__What is needed__. There is one span to output from the data below: the lines starting at the line with "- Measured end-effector" and ending at the line with "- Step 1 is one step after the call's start". Output it exactly, ends included, nothing more.

##### Given data

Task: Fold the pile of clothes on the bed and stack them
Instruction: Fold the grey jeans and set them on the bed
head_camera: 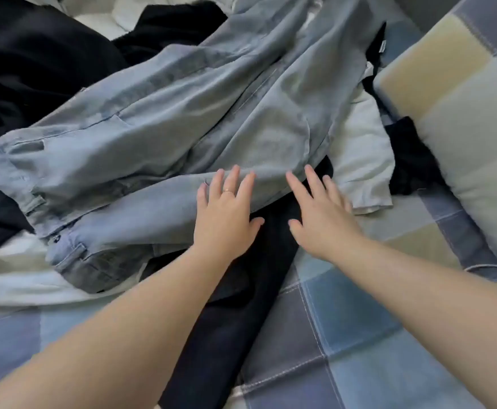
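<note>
The pale blue jeans (182, 128) lie sprawled across the top of the heap in the middle of the bed, waistband to your left, legs running away up and to the right, nothing folded yet. Your left hand (226, 211) rests flat on their near edge, fingers straight and fanned apart, gripping nothing. Your right hand (321, 219) is just beside it, fingers likewise straight and spread, tips at the denim's hem over the long dark garment (241, 335) that runs beneath toward you; whether it presses down, I cannot tell. My read: you're smoothing before the first fold, so sweep both palms outward along the legs, line the seams up, then lift the jeans clear so the dark piece doesn't drag along. A white garment (359, 149) pokes out on the right, black clothes (35, 69) bunch at far left. Stack on the bare checked bedspread (374, 335), short of the pillow (462, 113).
</note>
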Tool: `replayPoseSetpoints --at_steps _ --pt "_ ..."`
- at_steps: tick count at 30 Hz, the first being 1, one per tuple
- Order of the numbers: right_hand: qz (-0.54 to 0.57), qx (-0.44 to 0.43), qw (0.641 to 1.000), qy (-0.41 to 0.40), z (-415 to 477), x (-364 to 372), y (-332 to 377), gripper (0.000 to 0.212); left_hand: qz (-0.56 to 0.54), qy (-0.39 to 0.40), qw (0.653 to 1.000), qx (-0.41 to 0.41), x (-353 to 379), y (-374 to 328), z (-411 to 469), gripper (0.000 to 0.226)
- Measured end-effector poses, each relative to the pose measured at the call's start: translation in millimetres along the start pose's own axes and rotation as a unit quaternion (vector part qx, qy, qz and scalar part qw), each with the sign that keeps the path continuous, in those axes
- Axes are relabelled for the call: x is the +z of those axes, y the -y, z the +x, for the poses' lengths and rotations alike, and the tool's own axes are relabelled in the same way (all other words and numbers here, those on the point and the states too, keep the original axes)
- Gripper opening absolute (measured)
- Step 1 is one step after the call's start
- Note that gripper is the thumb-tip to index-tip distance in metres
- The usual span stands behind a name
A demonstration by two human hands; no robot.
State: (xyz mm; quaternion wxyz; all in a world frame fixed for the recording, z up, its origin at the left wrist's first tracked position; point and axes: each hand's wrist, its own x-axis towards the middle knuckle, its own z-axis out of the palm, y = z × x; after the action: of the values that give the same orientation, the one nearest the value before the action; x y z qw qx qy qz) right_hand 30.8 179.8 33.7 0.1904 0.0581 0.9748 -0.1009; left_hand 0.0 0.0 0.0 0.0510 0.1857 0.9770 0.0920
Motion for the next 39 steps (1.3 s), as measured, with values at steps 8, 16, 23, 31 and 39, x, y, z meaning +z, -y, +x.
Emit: replayPoseSetpoints --at_steps 8,16,23,31,39 --pt "-0.081 0.0 0.997 0.006 64 15 -6 0.092 -0.051 0.045 0.997 -0.018 23 18 38 0.028" --pt "-0.126 -0.028 0.99 -0.057 47 -2 6 0.052 -0.156 0.256 0.954 0.008 -64 68 -27 0.034" --pt "0.0 -0.087 0.996 -0.005 -25 -48 63 0.011 0.007 0.26 0.961 -0.097 -124 101 -96 0.011" --pt "0.133 -0.188 0.972 0.042 -158 -185 122 0.026 -0.255 0.117 0.959 0.029 -230 18 -142 0.056" --pt "0.124 -0.177 0.964 0.154 -281 -282 121 0.033 -0.354 0.195 0.914 -0.026 -391 -22 -205 0.033"
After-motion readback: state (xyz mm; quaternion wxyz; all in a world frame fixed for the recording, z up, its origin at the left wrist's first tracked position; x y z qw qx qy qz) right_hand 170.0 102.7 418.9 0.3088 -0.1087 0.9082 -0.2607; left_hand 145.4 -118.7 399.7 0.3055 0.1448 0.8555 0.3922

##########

__Response below__.
- Measured end-effector poses, each relative to the pose measured at the call's start: translation in millimetres along the start pose's own axes and rotation as a unit quaternion (vector part qx, qy, qz and scalar part qw), each with the sign that keeps the path continuous, in those axes
- Axes are relabelled for the call: x is the +z of those axes, y the -y, z the +x, for the poses' lengths and rotations alike, and the tool's own axes are relabelled in the same way (all other words and numbers here, those on the point and the states too, keep the original axes)
- Gripper opening absolute (measured)
- Step 1 is one step after the call's start

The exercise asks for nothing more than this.